● **What needs to be done**:
When the line containing "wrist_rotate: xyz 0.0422" appears in the entries below, begin printing there and stop after the line containing "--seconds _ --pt"; print each of those lines exactly and no other line.

- Opening Delimiter -

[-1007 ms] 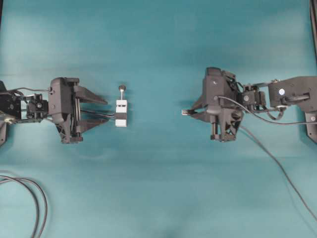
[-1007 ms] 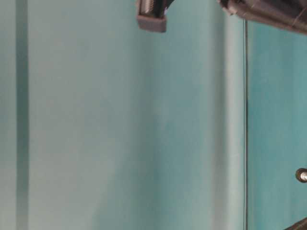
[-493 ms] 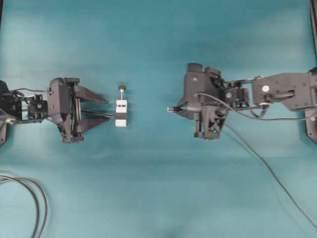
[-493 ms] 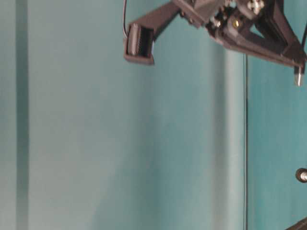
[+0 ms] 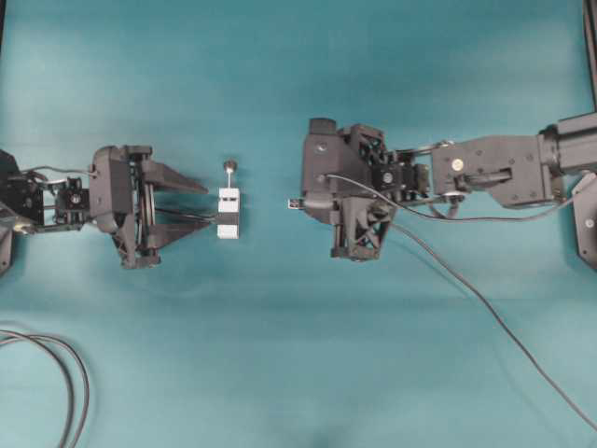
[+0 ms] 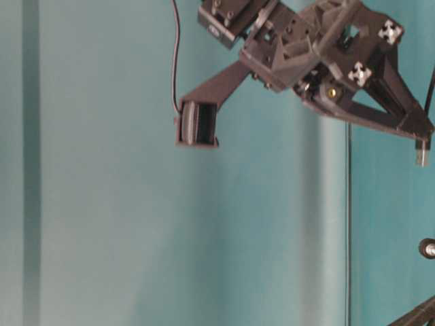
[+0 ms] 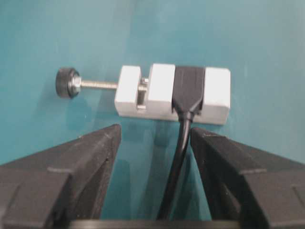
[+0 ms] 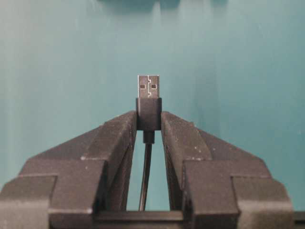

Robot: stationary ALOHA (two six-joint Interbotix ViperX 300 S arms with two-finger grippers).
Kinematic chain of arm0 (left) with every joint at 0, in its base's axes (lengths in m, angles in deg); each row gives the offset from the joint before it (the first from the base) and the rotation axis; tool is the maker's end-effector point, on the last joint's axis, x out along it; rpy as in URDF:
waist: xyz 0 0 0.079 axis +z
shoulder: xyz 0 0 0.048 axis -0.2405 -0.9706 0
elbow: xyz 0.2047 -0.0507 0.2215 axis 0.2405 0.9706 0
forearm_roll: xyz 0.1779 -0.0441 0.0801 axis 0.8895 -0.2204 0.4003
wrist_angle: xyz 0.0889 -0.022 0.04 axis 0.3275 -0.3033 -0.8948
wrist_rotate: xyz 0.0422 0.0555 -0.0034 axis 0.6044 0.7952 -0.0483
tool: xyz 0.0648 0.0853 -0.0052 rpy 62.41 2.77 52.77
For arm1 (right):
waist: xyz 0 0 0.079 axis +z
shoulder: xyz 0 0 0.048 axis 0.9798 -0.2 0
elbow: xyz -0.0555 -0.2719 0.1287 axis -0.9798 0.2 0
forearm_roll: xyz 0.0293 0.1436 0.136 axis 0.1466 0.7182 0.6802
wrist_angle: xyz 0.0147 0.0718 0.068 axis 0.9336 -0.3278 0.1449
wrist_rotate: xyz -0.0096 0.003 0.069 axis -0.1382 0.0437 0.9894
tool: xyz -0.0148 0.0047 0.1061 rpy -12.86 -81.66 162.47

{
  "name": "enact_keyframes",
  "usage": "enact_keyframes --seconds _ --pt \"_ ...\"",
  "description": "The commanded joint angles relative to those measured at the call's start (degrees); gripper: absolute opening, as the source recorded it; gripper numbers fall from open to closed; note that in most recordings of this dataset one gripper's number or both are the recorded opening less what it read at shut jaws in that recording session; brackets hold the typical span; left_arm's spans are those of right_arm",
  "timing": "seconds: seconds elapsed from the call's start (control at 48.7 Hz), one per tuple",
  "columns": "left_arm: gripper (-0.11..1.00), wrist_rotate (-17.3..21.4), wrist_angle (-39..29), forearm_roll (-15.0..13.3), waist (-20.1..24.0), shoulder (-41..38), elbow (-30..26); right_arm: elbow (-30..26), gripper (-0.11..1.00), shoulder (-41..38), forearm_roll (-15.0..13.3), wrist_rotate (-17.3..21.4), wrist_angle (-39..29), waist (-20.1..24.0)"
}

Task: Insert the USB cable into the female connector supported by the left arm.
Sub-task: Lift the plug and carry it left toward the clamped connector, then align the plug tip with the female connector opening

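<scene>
Overhead view: left arm [image 5: 56, 199] lies level at the left edge, left gripper [image 5: 201, 208] pointing right, fingers spread wide and holding nothing. The female connector [image 5: 229, 213] sits on the teal table [image 5: 298, 373] just past the fingertips, its dark tail running back between them — no contact visible in the left wrist view. Rod and black knob point toward the top of the frame.

Right arm [image 5: 494, 173] stretches in from the right edge, right gripper [image 5: 303, 202] left of centre. Its fingers pinch the black housing of the USB cable [image 8: 148, 113]; the silvery plug juts out, aimed at the connector, a clear gap between.

Since a second ago: right gripper has advanced leftward, closing much of the gap. Left arm and connector have scarcely changed.

Looped dark cables [image 5: 65, 373] lie lower left.
</scene>
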Motion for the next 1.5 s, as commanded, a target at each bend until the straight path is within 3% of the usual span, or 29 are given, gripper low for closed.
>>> enact_keyframes --seconds 0.0,0.411,1.479 --pt "0.74 0.79 0.70 -0.09 0.18 0.09 -0.62 -3.34 0.22 -0.26 -0.53 0.00 -1.05 0.62" --pt "0.74 0.70 0.70 0.09 0.00 -0.79 -1.58 -9.67 0.22 -5.36 -1.58 0.09 -4.13 1.76" --pt "0.74 0.79 1.05 0.09 -0.44 -2.55 -2.99 -16.08 0.22 -11.25 -1.67 0.09 -5.89 1.49"
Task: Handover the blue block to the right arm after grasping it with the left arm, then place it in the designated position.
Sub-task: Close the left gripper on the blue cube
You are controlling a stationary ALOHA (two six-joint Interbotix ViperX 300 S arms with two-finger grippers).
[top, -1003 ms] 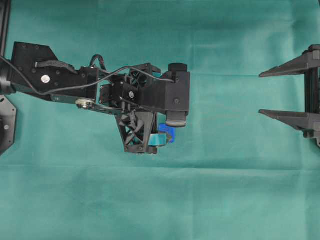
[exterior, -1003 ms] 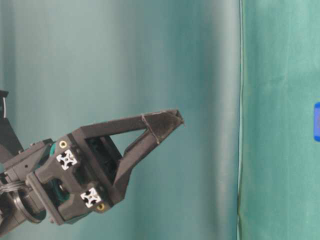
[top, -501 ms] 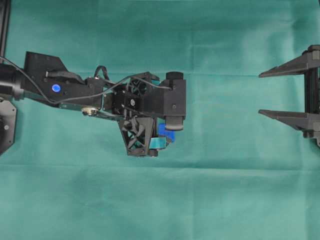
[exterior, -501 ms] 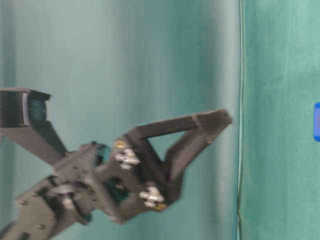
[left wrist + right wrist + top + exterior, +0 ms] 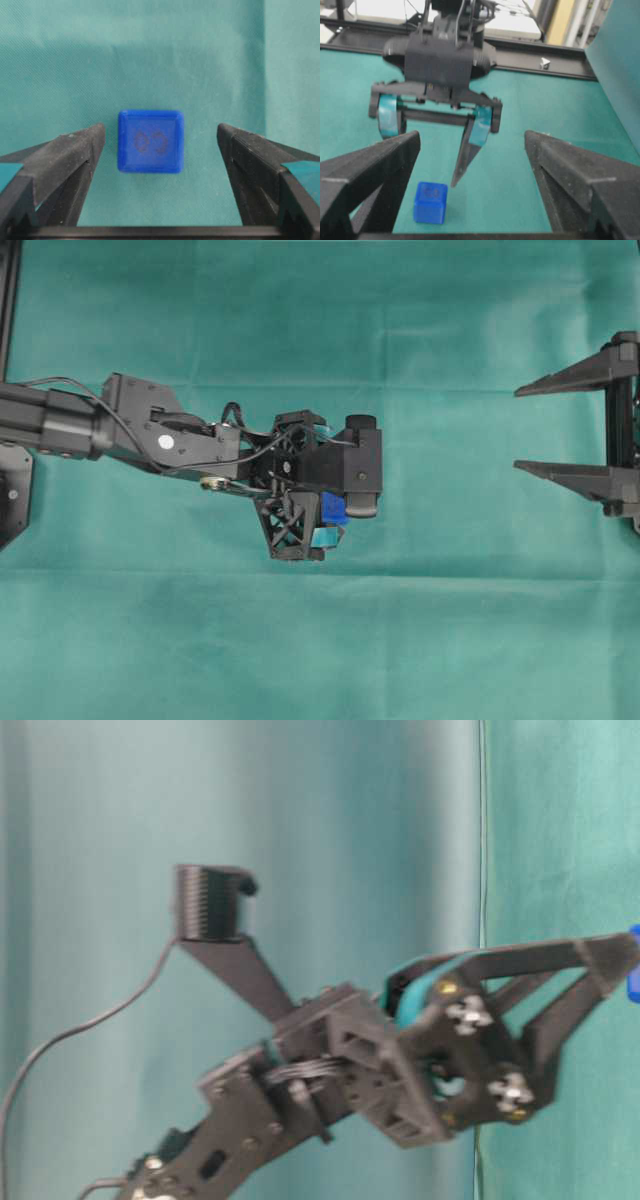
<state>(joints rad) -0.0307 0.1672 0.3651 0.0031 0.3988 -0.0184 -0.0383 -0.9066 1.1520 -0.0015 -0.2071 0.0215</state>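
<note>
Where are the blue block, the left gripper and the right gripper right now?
blue block [image 5: 150,141]: left wrist view, centre of its top face, on the green cloth.
left gripper [image 5: 161,145]: left wrist view, midway between its open fingertips, over the block.
right gripper [image 5: 520,428]: overhead view, midway between its open fingertips.

I am seeing a green cloth [image 5: 420,640] covering the tabletop, creasing faintly across its width. A black rail [image 5: 540,56] is running along the far edge, a small white object [image 5: 544,62] is sitting on it, and bright blurred clutter is showing beyond.
</note>
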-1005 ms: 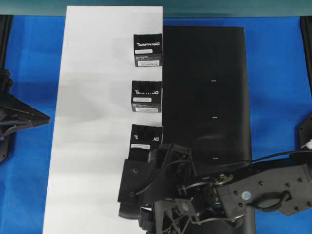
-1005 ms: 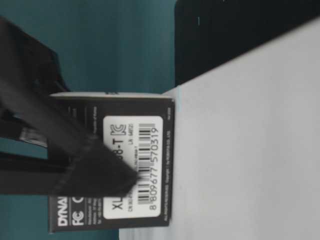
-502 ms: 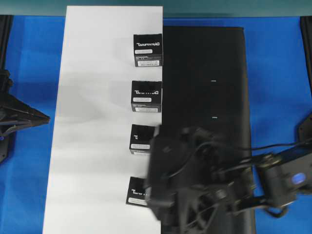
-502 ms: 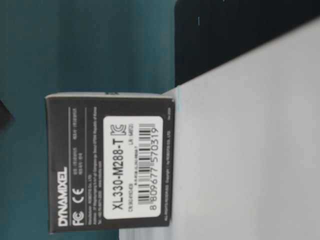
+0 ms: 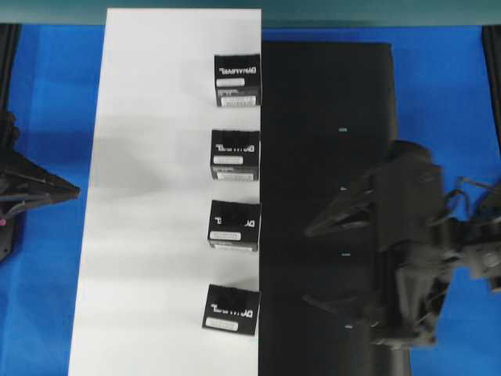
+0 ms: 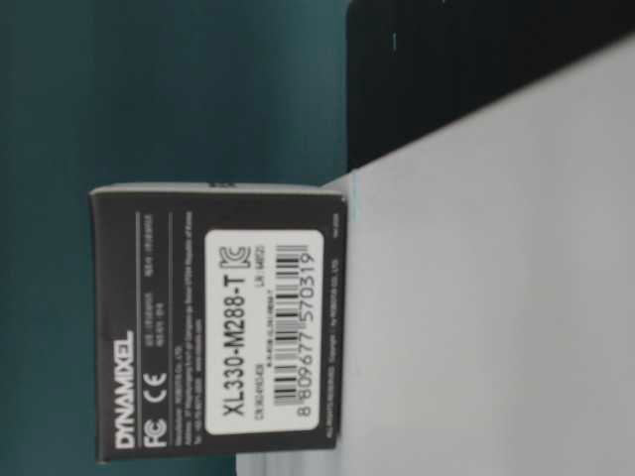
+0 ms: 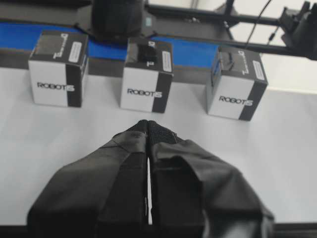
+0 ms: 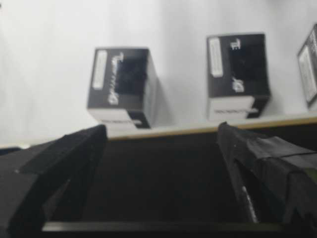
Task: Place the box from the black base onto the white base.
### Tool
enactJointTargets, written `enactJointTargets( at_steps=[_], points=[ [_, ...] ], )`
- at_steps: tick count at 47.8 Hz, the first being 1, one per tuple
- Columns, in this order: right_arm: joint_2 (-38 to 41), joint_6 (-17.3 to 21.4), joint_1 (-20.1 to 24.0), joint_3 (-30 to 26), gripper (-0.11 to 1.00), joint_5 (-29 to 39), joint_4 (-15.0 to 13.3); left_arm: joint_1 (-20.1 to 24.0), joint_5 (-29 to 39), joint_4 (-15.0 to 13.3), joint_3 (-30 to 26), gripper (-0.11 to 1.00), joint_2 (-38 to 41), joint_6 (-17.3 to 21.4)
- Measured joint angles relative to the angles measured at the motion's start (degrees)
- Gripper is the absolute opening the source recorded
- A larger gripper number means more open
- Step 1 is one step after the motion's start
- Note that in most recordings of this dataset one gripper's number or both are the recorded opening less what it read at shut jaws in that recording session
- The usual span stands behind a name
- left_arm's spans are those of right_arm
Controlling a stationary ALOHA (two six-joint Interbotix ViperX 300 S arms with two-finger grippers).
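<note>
Four small black "DYNAMIXEL" cartons in a column along the white rectangular sheet's (image 5: 156, 196) right edge.
Your nearest carton (image 5: 231, 309) rests there, beside the matte black sheet (image 5: 329, 102); right gripper (image 5: 338, 262) hovers over black (fingers spread, empty), left gripper (image 7: 148, 130) fingers pressed together.

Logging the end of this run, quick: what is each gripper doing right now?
Left gripper: shut, holding nothing, above the white base.
Right gripper: open and empty, over the black base.
</note>
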Motion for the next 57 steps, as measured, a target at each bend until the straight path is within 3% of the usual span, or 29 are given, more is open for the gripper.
enactJointTargets(
  at_steps=[13,30,57],
  points=[
    [-10.37,0.09,-0.62,9.76,0.99,-4.04,-2.46,0.0,-0.18,0.0,0.09,-0.02,0.0,-0.09],
    [-19.86,0.0,-0.7,20.57,0.99,-6.15,-2.99,0.0,0.97,0.0,0.0,-0.02,-0.7,-0.09],
    [-33.22,0.0,-5.45,30.06,0.99,-10.72,-3.16,-0.44,1.41,0.0,0.09,-0.02,-2.11,0.26]
  ],
)
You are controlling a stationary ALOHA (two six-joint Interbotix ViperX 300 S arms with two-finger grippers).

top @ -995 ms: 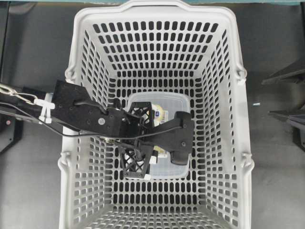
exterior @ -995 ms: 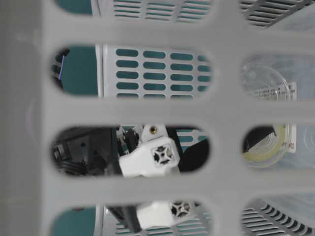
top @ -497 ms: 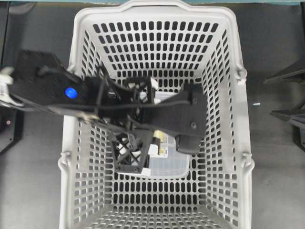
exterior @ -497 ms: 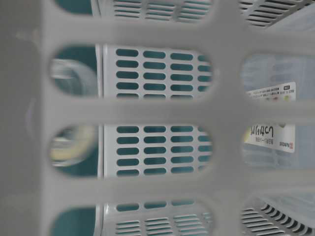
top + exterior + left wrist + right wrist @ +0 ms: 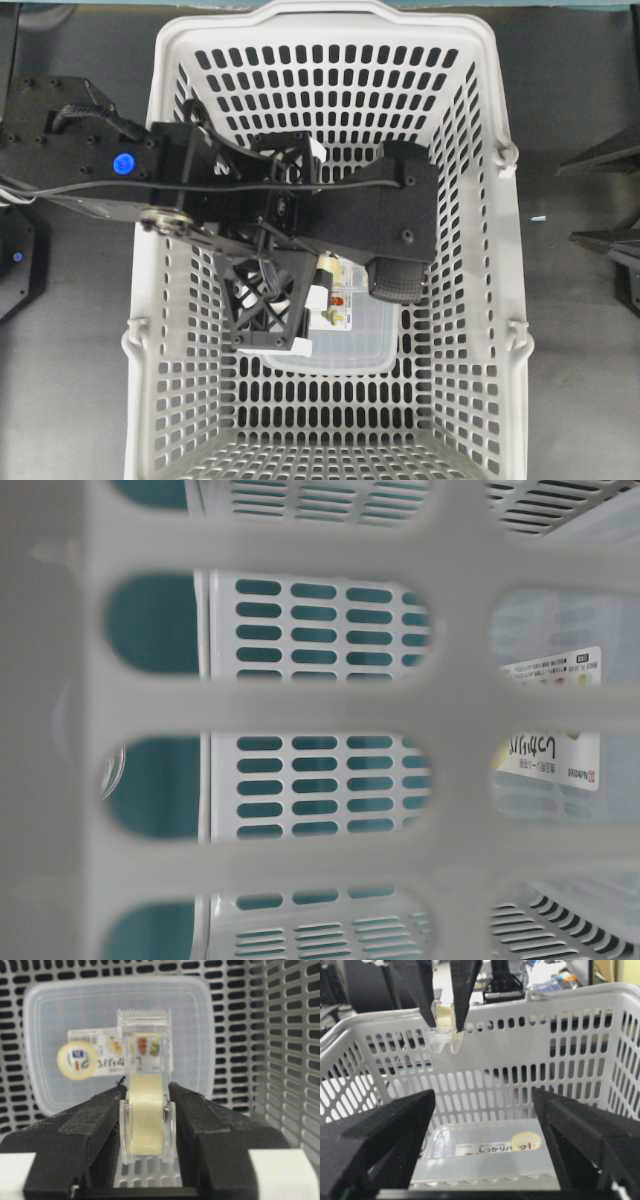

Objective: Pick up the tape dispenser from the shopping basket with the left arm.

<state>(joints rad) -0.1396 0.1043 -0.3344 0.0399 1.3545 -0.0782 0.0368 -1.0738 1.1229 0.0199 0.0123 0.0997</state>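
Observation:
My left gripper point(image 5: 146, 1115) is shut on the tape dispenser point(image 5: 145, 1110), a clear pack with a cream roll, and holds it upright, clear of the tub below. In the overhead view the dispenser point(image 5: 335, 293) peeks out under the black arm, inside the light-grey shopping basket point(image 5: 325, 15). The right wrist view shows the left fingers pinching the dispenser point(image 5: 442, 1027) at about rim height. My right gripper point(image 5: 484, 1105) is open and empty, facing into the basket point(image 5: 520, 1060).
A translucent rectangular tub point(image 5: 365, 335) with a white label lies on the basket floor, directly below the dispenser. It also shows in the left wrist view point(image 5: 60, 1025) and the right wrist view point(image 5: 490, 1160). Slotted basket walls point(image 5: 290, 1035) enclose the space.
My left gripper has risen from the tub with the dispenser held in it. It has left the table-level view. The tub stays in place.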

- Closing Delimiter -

● **Answer section**:
wrist_rotate: xyz 0.0422 0.0555 -0.0034 axis 0.6044 0.7952 -0.0483
tool: xyz 0.0648 0.0853 -0.0052 rpy 62.41 2.77 52.77
For arm1 (right):
waist: xyz 0 0 0.079 axis +z
shoulder: xyz 0 0 0.048 axis 0.9798 -0.2 0
elbow: xyz -0.0555 -0.2719 0.1287 axis -0.9798 0.2 0
forearm_roll: xyz 0.0293 0.1436 0.136 axis 0.1466 0.7182 0.6802
wrist_angle: xyz 0.0147 0.0718 0.068 axis 0.9336 -0.3278 0.1449
wrist_rotate: xyz -0.0096 0.003 0.069 axis -0.1382 0.0437 0.9894
tool: xyz -0.0148 0.0047 0.1061 rpy -12.86 -81.66 162.47

{
  "name": "enact_keyframes",
  "usage": "enact_keyframes --seconds _ --pt \"_ ...\"",

The output for this exercise is complete.